PROBLEM »
Give again, word for word, each line of the data from the first through the one containing "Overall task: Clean". Pictures stay out.

'''

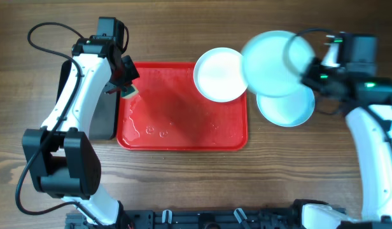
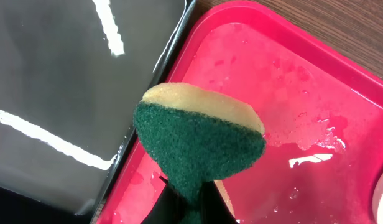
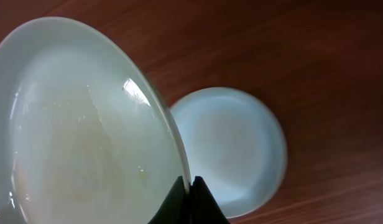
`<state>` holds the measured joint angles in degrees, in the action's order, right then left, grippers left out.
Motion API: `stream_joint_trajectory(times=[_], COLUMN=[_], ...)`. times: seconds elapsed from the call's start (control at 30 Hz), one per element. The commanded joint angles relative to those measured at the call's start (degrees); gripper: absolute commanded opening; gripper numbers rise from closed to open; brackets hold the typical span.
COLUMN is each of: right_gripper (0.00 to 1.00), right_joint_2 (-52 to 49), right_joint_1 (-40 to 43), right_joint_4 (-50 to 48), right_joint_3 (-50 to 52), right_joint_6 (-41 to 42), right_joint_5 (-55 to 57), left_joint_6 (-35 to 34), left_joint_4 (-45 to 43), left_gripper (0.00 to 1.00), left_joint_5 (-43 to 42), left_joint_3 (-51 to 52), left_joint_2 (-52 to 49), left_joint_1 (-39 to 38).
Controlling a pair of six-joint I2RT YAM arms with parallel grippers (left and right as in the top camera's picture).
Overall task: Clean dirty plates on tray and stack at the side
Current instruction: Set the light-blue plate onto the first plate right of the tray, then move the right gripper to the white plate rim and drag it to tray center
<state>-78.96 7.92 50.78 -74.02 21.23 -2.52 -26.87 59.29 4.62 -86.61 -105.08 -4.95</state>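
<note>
The red tray [image 1: 183, 137] lies mid-table, wet, with no plate flat inside it. A white plate [image 1: 219, 74] rests on its top right corner. My right gripper [image 1: 308, 69] is shut on the rim of a pale turquoise plate [image 1: 275, 62] and holds it in the air; in the right wrist view the plate [image 3: 79, 124] fills the left half, pinched between the fingers [image 3: 190, 186]. A second turquoise plate [image 1: 286, 105] lies on the table below it and also shows in the right wrist view [image 3: 232, 146]. My left gripper [image 1: 127, 84] is shut on a green and yellow sponge [image 2: 201, 140] above the tray's top left corner [image 2: 291, 106].
A black tray [image 1: 102, 117] lies against the red tray's left side and also shows in the left wrist view [image 2: 67, 93]. Water drops lie on the red tray's floor [image 1: 154, 130]. Bare wood table surrounds the trays.
</note>
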Motion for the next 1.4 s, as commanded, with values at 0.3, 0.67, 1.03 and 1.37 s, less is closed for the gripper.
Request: stream_joint_trajectory(times=[0.3,0.67,1.03,1.37], right_gripper=[0.04,0.33,0.43,0.36], right_joint_2=[-14.88,-19.96,-18.88,-26.82], right_joint_1=[9.94,9.51,-17.05,-26.45], right_joint_4=[-1.84,-3.08,-12.07,-14.27], right_joint_3=[6.6,5.77,2.03,2.03], right_joint_6=[-1.53,-2.91,3.19,10.95], right_joint_5=[-2.43,-12.39,-2.32,1.62], left_joint_6=[0.72,0.72,0.7,0.7], left_joint_4=[-0.72,-0.79,-0.74,-0.7], left_gripper=[0.04,0.04,0.04,0.04], left_joint_5=[-0.31,-0.31,-0.33,-0.33], left_joint_3=[0.37,0.37,0.37,0.37], left_joint_2=[-0.42,-0.42,-0.42,-0.42], left_joint_1=[0.31,0.31,0.31,0.31])
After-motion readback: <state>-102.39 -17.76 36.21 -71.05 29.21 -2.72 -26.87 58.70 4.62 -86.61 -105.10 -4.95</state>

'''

ANSWER SPACE »
`<state>` holds the measured joint angles in degrees, in the action's order, right then left, grippers left out.
Motion API: `stream_joint_trajectory(times=[_], COLUMN=[_], ...)`. times: seconds elapsed from the call's start (control at 30 Hz), one per element. The commanded joint angles relative to those measured at the call's start (degrees); gripper: absolute commanded opening; gripper numbers rise from closed to open; brackets hold the typical span.
COLUMN is each of: right_gripper (0.00 to 1.00), right_joint_2 (-52 to 49), right_joint_1 (-40 to 43), right_joint_4 (-50 to 48), right_joint_3 (-50 to 52), right_joint_6 (-41 to 42), right_joint_5 (-55 to 57), left_joint_6 (-35 to 34), left_joint_4 (-45 to 43), left_gripper (0.00 to 1.00), left_joint_5 (-43 to 42), left_joint_3 (-51 to 52), left_joint_2 (-52 to 49), left_joint_1 (-39 to 38).
Controlling a pair of six-joint I2RT YAM arms with parallel grippers (left and right as in the top camera's picture).
Overall task: Clean dirty plates on tray and stack at the side

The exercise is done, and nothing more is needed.